Writing for Profit Confidential, Alessandro Bruno suggested that the scandal surrounding Volkswagen’s use of defeat devices to cheat on emissions tests could be a positive for rare earths.

Writing for Profit Confidential, Alessandro Bruno suggested that the scandal surrounding Volkswagen’s use of defeat devices to cheat on emissions tests could be a positive for rare earths.
As quoted in the publication:

Ironically, on the eve of the Frankfurt Motor Show, VW’s outgoing CEO announced that the car maker would be offering 20 models with either electric or plug-in hybrid power. With the present state of things, the scandal is likely to accelerate this revolution, which will translate to higher demand for materials needed to make batteries, electric motors, and rare earths in particular.

Bruno also stated:

This is only the first step for America, because the key to the exploitation in the rare earth is not only the research and production of minerals, but also the separation of rare earth oxides to refined products.
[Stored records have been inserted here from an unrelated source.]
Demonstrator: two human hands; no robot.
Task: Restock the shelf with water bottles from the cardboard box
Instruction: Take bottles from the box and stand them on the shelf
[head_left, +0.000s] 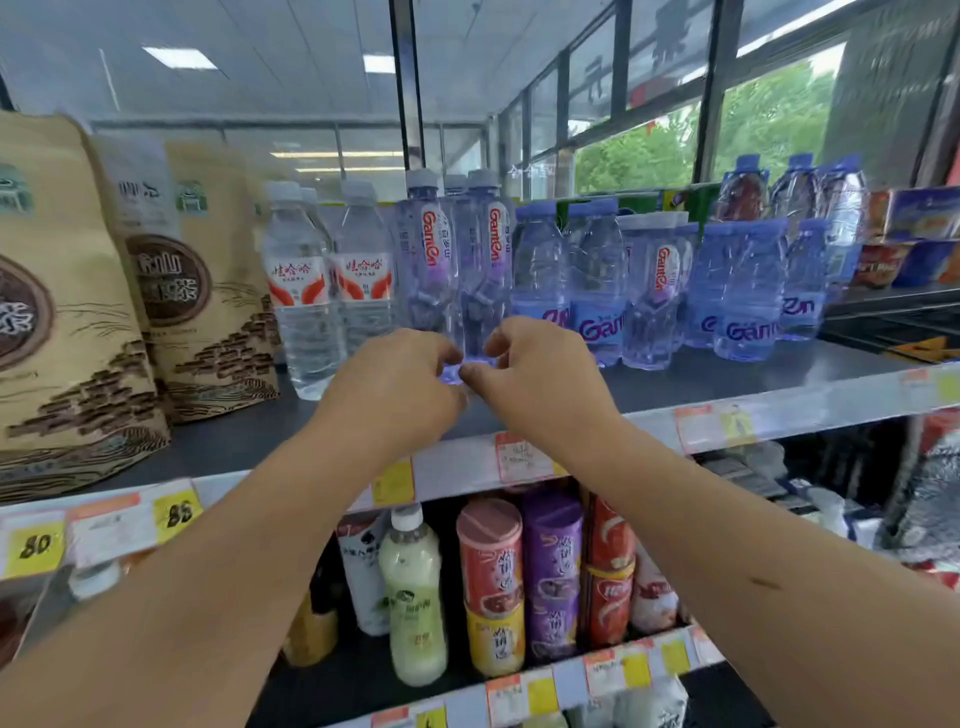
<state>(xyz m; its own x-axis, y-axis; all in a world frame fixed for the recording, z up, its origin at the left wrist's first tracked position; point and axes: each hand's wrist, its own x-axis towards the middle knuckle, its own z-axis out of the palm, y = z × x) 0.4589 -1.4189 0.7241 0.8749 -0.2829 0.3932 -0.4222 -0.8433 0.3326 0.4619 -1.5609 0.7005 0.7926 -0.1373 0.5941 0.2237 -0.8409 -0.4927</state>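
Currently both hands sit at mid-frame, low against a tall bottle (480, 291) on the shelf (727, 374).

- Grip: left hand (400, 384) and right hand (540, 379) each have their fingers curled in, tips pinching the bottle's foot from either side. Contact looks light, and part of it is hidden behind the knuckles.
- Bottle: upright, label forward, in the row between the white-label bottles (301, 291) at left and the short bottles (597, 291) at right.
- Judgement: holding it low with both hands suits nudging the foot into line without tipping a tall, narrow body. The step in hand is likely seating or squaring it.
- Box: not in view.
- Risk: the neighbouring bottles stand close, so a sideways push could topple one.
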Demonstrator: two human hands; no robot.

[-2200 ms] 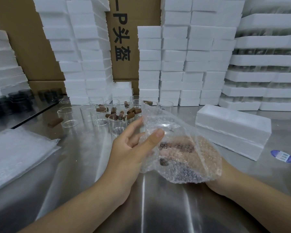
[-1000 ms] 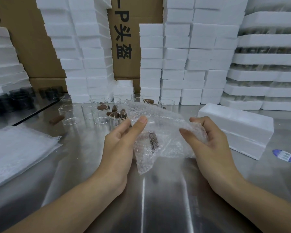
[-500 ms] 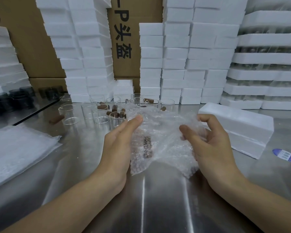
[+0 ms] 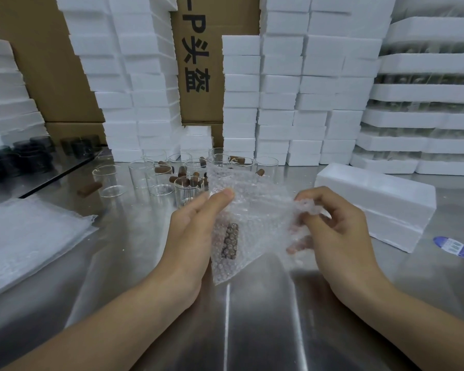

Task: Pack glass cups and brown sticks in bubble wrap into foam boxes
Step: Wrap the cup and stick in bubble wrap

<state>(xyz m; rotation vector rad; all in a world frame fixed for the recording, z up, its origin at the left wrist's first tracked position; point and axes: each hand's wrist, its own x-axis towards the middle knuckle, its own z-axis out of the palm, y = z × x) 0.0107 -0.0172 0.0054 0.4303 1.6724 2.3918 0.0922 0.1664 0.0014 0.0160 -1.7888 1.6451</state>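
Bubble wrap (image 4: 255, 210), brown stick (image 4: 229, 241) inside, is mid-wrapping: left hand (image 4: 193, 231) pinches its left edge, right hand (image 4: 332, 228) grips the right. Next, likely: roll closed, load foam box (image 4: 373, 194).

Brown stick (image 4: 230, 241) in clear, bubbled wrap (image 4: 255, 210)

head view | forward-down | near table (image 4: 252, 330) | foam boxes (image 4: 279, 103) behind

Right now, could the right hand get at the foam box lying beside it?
Probably yes. The foam box lies just to the right of the right hand, with nothing between them. But that hand is pinching the bubble wrap, so it would have to let go first.
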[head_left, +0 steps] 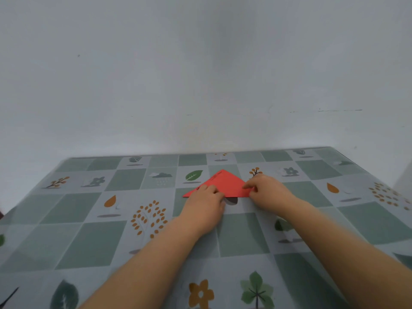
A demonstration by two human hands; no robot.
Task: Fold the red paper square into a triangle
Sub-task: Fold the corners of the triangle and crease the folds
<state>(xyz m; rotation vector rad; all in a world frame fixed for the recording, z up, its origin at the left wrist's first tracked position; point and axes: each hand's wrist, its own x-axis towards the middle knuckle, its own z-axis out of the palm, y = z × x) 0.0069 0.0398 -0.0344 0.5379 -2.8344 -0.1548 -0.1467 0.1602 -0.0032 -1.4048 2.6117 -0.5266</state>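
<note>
The red paper [225, 183] lies flat on the patterned table [93, 239], up toward twelve o'clock from the person and a little short of the far edge by the wall [200, 74]. It already shows as a triangle: one point aims at twelve o'clock, away from the person, and the long straight side runs from nine to three o'clock along the near side. The left hand [206, 205] rests palm down on the nine o'clock half of that long side, fingers loosely spread and pressing, probably to pin the layers so they cannot slide apart. The right hand [265, 192] sits at the three o'clock corner with thumb and fingers drawn close together on the paper; whether they pinch the corner or only press it flat cannot be told. Holding both ends this way likely serves to sharpen the crease along the near side. The paper looks thin, smooth and evenly red, with faint dark marks near the top point, too small to read. The fold seems nearly finished.
</note>
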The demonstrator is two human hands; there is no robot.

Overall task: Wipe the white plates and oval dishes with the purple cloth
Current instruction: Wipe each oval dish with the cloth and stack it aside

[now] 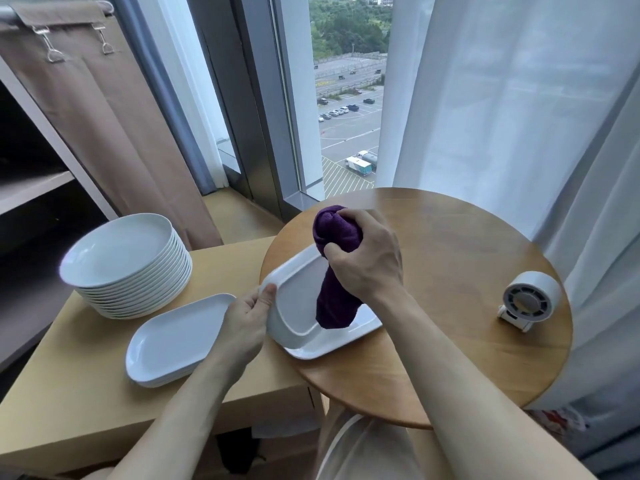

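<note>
Tilted oval dish (298,296) on the round table (450,271): I am pinching its rim with my left hand (246,323) while my right hand (367,261) is gripping the bunched purple cloth (337,306) against the inside. Best practice is wiping in firm, overlapping strokes while bracing the tilt.

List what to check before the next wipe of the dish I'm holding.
1. Left hand grips the tilted dish by its rim: ok.
2. Right hand grips the purple cloth: ok.
3. Cloth's lower end reaches inside the tilted dish: ok.
4. Tilted dish is propped on the flat dish on the round table: ok.
5. Flat dish sits fully on the table, not over its edge: cannot tell.
6. Fan stands apart from the dishes: ok.
</note>
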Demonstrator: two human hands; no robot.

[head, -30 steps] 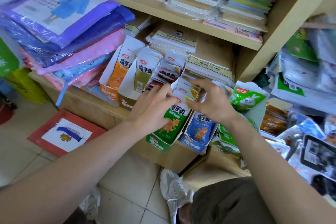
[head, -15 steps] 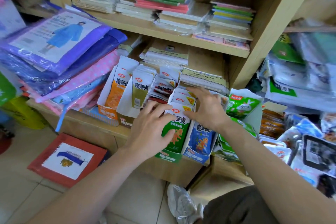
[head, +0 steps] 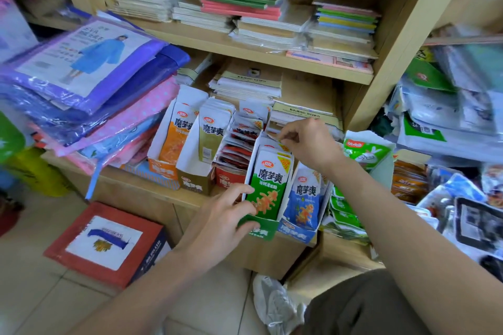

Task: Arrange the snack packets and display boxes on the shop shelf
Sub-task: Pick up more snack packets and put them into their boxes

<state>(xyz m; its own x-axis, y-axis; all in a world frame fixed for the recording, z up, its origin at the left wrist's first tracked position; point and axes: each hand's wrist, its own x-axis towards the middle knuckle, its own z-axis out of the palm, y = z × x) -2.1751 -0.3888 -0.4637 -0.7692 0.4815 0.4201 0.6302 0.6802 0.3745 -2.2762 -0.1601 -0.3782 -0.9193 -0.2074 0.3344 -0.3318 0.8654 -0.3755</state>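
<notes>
Several snack display boxes stand in a row on the lower wooden shelf (head: 152, 187): orange (head: 174, 141), olive (head: 211, 139), red (head: 239, 149), green (head: 268, 190) and blue (head: 306, 204). Each holds upright packets. My left hand (head: 227, 215) grips the front left corner of the green box, thumb on its low front lip. My right hand (head: 306, 141) reaches over the back of the green box and pinches the top edges of the rear packets. A green rabbit-print packet (head: 366, 151) stands to the right of my right wrist.
Folded raincoat packs (head: 89, 73) pile up at the left of the shelf. Notebook stacks (head: 245, 11) fill the upper shelf, paper packs (head: 247, 84) lie behind the boxes. A red carton (head: 106, 242) sits on the tiled floor. Loose packets (head: 449, 122) crowd the right side.
My left hand slid down from the green packet's face to the box's front corner. My right hand lifted off the blue box's packets and now pinches the rear packets of the green box.
</notes>
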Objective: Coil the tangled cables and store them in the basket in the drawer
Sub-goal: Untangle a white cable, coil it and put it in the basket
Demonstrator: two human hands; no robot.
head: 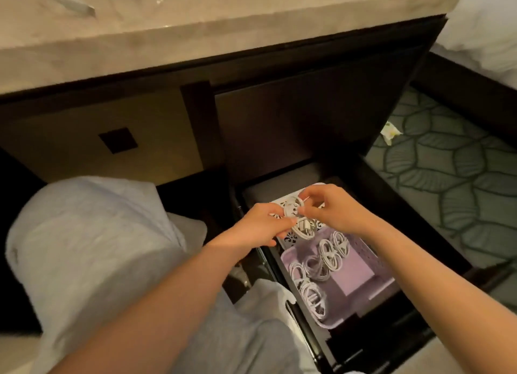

The United States has yet to reactivate the production of rare earths outside of China, even if they are trying to rebuild the rare earth sector. Much of production has shifted to China, for the usual reason as to why in recent years everything has moved there.
Among rare earth elements, dysprosium is the one to watch where hybrid cars are concerned. Dysprosium is also used in wind turbine generators and in related magnets. Now is the time to consider investing in dysprosium. Along with holmium, it has the highest magnetic strength among all elements, which means it is ideal for electric motors.